- TASK REQUIREMENTS
Exactly the lines from the start of the data below through the line that contains "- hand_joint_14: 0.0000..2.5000" are to be copied, with pictures left out.

- STORED DATA
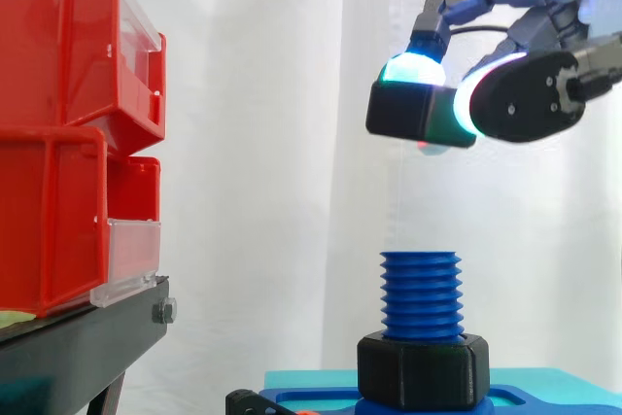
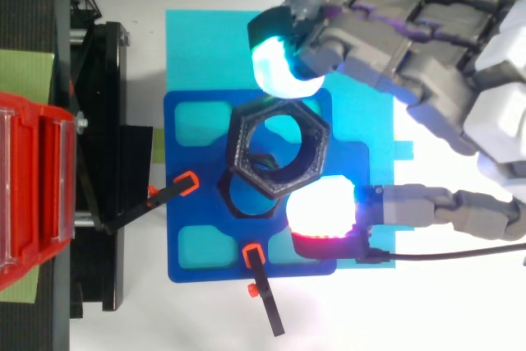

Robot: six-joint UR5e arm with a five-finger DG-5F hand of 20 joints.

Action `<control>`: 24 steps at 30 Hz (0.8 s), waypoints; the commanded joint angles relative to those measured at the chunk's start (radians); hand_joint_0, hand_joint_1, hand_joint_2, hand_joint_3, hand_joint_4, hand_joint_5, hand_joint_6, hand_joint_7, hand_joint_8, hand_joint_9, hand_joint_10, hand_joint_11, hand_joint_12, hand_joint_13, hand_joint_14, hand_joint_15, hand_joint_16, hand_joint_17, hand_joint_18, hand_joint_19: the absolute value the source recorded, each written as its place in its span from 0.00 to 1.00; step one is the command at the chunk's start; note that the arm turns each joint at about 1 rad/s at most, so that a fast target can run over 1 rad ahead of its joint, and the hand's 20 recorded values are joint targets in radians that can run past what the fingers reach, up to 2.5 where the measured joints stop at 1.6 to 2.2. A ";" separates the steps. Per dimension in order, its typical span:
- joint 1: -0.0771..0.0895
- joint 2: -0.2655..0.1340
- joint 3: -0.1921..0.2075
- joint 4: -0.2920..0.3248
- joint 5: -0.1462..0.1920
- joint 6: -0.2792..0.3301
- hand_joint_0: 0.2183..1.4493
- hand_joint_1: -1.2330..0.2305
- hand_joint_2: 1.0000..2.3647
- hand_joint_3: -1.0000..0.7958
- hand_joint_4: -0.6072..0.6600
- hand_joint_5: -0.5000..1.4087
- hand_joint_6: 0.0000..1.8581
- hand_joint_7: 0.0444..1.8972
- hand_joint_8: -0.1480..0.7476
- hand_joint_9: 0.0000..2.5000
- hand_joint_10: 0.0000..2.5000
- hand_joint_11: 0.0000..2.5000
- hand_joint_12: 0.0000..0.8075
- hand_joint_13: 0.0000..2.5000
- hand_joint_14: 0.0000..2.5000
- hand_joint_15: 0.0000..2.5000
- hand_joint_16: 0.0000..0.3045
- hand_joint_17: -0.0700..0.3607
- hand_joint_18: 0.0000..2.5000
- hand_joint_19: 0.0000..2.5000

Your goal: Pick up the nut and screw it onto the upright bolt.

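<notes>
A black hexagonal nut hangs in the air, pinched between the glowing fingertips of my hand. In the top view the nut is held level between a cyan pad and a white-red pad, and its hole shows the blue bolt beneath. The upright blue threaded bolt stands directly below, with a clear gap between its top and the held nut. A second black nut sits at the bolt's foot on the blue base plate.
Red bins are stacked on a black stand at the left. Black clamps with orange tips hold the base plate's left and lower edges. A cyan sheet lies under the plate.
</notes>
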 commanded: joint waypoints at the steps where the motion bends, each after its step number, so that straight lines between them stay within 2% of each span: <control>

- TASK RESULT
Robot: six-joint UR5e arm with a five-finger DG-5F hand of 20 joints.

Action `<control>`: 24 steps at 30 Hz (0.8 s), waypoints; the commanded joint angles relative to those measured at the chunk's start (radians); hand_joint_0, hand_joint_1, hand_joint_2, hand_joint_3, hand_joint_4, hand_joint_5, hand_joint_6, hand_joint_7, hand_joint_8, hand_joint_9, hand_joint_10, hand_joint_11, hand_joint_12, hand_joint_13, hand_joint_14, hand_joint_15, hand_joint_16, hand_joint_17, hand_joint_18, hand_joint_19: the absolute value the source recorded, each written as its place in its span from 0.00 to 1.00; step one is the command at the chunk's start; note that the arm turns each joint at about 1 rad/s at most, so that a fast target can run over 1 rad ahead of its joint, and the hand's 20 recorded values are joint targets in radians that can run past what the fingers reach, up to 2.5 where the measured joints stop at 1.6 to 2.2. A ";" separates the steps. Per dimension in order, its typical span:
- joint 1: -0.0771..0.0895
- joint 2: -0.2655..0.1340
- joint 3: -0.1921..0.2075
- joint 4: -0.2920..0.3248
- joint 5: -0.1462..0.1920
- joint 6: -0.2792..0.3301
- hand_joint_0: 0.2183..1.4493
- hand_joint_1: -1.2330..0.2305
- hand_joint_2: 1.0000..2.3647
- hand_joint_3: -1.0000..0.7958
- hand_joint_4: -0.6072..0.6600
- hand_joint_5: -0.5000..1.4087
- hand_joint_6: 0.0000..1.8581
- hand_joint_7: 0.0444..1.8972
- hand_joint_8: -0.1480..0.7476
- hand_joint_9: 0.0000..2.5000
- hand_joint_10: 0.0000..2.5000
- hand_joint_11: 0.0000..2.5000
- hand_joint_12: 0.0000..0.8075
- hand_joint_13: 0.0000..2.5000
- hand_joint_14: 0.0000..2.5000

What the exercise required is now done.